CDN services are charged generally on a usage basis which commoditizes the service, however CloudFlare charge per site, with their business plans going around the $200 per month mark. For a service providers customer after added insurance against a DDoS or even to generally attempt to increase site responsiveness and performance I believe it’s a no brainier in the age of increasingly brutal DDoS attacks to offer these services as a value-add. At the end of the day the more sites a Service Provider fronts with CDN’s the better able their own hosting network will be able to deal with the inevitability of a DDoS.
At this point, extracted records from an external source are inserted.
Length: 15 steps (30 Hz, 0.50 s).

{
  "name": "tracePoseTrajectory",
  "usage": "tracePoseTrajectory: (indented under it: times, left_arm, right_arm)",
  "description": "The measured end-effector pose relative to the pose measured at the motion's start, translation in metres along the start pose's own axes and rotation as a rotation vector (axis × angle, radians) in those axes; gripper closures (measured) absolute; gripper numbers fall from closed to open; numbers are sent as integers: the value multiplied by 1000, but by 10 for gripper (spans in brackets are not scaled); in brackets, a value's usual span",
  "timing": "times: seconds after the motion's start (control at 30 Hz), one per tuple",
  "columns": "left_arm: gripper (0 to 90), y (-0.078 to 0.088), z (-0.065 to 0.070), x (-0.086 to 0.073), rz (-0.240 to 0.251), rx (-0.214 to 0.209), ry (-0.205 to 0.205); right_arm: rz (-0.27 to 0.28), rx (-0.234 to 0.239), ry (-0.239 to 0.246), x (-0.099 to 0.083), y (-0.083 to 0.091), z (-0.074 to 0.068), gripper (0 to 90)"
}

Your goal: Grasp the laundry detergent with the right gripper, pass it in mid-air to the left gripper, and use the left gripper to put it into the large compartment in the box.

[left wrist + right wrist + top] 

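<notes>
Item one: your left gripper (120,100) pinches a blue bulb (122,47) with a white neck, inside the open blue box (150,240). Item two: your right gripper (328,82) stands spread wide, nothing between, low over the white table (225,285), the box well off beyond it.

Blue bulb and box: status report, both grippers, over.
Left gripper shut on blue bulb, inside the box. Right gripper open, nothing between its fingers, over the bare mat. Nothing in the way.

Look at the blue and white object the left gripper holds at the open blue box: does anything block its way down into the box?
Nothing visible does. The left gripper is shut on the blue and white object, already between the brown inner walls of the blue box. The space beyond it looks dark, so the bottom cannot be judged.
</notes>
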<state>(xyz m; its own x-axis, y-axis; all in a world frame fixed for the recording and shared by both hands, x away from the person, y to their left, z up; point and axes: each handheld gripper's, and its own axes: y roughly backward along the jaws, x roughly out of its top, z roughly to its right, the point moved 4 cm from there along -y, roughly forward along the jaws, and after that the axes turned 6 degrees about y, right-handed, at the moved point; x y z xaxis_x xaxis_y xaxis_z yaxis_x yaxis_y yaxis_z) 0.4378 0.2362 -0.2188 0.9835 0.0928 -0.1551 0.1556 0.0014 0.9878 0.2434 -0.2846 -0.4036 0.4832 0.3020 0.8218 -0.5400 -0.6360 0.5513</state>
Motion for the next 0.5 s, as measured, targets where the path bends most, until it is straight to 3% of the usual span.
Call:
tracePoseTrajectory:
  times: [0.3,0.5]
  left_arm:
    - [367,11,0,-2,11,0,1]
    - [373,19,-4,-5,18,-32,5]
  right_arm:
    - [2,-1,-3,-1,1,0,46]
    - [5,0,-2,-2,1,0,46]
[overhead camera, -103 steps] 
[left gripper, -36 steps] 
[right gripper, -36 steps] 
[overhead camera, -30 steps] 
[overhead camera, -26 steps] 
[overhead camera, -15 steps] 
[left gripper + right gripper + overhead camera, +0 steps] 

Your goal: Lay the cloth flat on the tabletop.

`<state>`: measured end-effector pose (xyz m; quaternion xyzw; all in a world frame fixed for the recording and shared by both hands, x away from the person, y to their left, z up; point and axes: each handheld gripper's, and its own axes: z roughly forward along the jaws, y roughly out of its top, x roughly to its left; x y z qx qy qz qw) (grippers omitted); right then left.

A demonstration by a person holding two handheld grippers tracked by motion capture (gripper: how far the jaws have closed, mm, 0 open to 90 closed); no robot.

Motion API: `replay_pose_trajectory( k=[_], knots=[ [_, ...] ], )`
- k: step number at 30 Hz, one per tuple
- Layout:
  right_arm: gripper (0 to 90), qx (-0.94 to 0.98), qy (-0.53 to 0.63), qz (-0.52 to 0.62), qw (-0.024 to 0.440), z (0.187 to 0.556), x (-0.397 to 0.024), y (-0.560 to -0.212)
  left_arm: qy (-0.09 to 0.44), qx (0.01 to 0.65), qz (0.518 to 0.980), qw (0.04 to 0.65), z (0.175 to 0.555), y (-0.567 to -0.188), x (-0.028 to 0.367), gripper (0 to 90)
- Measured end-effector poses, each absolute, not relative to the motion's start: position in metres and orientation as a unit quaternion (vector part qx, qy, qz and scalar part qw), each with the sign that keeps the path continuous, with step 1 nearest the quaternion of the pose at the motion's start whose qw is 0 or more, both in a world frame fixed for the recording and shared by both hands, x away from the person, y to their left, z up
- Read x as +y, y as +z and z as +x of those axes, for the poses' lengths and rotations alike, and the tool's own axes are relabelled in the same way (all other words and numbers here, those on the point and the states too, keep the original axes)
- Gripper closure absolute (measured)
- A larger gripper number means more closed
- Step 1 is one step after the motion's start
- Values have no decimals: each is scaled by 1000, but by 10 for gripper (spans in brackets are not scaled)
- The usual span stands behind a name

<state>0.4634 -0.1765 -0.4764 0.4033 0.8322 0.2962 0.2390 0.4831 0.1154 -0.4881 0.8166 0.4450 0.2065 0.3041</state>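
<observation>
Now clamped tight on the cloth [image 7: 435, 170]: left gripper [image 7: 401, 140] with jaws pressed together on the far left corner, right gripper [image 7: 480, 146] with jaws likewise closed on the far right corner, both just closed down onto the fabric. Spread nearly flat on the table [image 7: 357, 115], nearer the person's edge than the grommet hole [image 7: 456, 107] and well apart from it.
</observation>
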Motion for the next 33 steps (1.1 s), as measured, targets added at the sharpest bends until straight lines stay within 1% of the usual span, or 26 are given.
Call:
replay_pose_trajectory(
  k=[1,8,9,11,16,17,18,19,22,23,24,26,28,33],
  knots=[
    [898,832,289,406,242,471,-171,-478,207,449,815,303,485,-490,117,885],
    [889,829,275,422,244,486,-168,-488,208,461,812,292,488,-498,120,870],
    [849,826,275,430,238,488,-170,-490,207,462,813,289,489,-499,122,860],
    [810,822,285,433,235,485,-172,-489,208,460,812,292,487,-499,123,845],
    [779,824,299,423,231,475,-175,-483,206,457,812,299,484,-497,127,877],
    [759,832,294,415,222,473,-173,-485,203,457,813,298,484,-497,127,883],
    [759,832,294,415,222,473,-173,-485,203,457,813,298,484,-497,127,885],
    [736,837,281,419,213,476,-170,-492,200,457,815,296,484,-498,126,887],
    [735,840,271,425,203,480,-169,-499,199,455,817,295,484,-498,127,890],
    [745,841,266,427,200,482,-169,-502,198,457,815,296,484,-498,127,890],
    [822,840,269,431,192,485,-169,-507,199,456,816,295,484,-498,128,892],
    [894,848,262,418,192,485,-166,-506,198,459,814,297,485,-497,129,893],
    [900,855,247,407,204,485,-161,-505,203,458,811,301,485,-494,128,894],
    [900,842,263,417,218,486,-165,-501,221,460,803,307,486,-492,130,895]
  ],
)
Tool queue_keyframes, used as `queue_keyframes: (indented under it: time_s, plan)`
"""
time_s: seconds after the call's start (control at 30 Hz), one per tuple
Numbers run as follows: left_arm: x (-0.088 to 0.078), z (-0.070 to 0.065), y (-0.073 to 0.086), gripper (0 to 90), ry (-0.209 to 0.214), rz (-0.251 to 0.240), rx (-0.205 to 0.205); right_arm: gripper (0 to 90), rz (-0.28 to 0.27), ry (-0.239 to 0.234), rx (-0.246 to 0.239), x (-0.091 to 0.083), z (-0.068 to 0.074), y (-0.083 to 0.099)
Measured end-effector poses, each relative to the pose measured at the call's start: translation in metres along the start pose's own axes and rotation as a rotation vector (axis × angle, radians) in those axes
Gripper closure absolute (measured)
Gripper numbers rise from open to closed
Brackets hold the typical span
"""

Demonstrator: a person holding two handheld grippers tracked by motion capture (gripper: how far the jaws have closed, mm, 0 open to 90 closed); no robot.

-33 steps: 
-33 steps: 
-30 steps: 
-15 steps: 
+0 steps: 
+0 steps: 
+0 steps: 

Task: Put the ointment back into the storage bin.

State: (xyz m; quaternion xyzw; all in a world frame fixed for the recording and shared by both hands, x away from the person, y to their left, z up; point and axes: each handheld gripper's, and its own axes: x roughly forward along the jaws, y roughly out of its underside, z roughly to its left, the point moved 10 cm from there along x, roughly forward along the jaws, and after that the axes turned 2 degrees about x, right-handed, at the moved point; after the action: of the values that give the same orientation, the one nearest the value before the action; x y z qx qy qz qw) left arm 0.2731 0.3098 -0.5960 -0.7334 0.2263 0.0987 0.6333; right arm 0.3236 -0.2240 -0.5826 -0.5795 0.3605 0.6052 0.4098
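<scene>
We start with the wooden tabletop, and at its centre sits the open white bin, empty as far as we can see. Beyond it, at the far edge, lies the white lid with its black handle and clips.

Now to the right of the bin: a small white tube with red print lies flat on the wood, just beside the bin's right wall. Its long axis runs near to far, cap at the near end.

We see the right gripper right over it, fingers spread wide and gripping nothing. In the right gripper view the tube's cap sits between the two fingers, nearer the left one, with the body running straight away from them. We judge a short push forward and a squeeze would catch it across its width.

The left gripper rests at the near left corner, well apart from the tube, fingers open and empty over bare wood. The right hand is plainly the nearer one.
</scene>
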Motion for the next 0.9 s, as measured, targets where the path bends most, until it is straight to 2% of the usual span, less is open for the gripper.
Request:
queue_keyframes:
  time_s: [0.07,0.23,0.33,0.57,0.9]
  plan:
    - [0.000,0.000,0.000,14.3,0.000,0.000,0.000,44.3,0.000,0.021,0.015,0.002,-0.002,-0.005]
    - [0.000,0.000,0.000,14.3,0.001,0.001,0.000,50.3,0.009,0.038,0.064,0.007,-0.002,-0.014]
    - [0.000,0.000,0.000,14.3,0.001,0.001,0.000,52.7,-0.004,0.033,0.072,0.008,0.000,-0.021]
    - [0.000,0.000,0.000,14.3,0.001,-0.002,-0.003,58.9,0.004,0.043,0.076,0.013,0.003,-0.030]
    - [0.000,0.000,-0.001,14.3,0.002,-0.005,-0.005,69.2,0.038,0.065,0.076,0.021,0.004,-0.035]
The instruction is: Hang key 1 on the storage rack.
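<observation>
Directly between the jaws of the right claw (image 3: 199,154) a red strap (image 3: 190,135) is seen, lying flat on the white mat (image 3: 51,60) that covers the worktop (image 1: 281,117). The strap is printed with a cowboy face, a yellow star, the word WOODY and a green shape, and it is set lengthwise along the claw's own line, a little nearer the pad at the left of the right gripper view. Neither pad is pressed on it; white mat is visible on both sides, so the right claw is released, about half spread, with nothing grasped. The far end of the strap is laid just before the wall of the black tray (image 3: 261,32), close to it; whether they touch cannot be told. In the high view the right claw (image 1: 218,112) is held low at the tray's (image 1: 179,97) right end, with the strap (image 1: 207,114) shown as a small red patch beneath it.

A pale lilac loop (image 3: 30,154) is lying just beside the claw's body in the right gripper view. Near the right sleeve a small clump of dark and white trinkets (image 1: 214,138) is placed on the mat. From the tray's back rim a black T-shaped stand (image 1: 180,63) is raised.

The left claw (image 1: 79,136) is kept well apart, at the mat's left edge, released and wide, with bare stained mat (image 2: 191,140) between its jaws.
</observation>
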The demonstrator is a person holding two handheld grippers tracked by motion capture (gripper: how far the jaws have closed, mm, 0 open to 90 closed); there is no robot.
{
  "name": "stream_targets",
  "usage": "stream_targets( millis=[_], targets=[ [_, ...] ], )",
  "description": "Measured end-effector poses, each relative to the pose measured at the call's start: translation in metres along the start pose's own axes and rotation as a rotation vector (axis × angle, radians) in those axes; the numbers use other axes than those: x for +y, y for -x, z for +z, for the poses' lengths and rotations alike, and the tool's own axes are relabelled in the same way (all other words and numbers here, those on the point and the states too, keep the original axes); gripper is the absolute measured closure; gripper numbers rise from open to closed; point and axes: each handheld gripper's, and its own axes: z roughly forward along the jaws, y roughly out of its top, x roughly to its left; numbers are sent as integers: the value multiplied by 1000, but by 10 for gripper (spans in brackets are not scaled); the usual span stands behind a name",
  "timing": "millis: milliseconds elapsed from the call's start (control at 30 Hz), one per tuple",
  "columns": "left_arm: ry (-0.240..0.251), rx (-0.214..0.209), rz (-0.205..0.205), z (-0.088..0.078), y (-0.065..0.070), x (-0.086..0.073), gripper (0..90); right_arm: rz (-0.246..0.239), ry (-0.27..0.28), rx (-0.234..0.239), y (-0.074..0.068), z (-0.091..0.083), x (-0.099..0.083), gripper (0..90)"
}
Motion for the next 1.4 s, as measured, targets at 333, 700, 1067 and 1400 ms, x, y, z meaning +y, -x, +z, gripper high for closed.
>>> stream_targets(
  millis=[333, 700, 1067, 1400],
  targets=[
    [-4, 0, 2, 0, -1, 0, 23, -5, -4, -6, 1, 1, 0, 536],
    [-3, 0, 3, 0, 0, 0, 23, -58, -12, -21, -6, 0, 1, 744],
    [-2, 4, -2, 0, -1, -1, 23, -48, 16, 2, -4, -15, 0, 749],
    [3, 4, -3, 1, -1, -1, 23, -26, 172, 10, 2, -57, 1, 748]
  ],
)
One final point to make on going down the CDN path is to ensure that customers understand that their sites are still subject to downtime…this is best illustrated by CloudFlare’s recent outage on the 3rd of March 2013, due to a router bug propagated into their network during a routine DDoS prevention exercise. To their credit, they where very open and transparent of the Root Cause while sites where offline for a period of time, there where options available to re-route the site DNS records back to the origin such is the flexibility of offering a service such as this to service provider clients.

A Hypothetical…

So what’s the title all about? DDoS Annihilation? In my opinion we are getting closer to DDoS events on such large scales that they will have the potential to take down the majority of all service provider and carrier networks which, in turn will have huge social and economic impact around the globe. We don’t have to wait for a Coronal Mass Ejection to blackout the planet…a massive DDoS has the ability to inflict severe damage.

Near on 1 Billion internet hosts used against us in an global DDoS?? No network has the ability to handle that!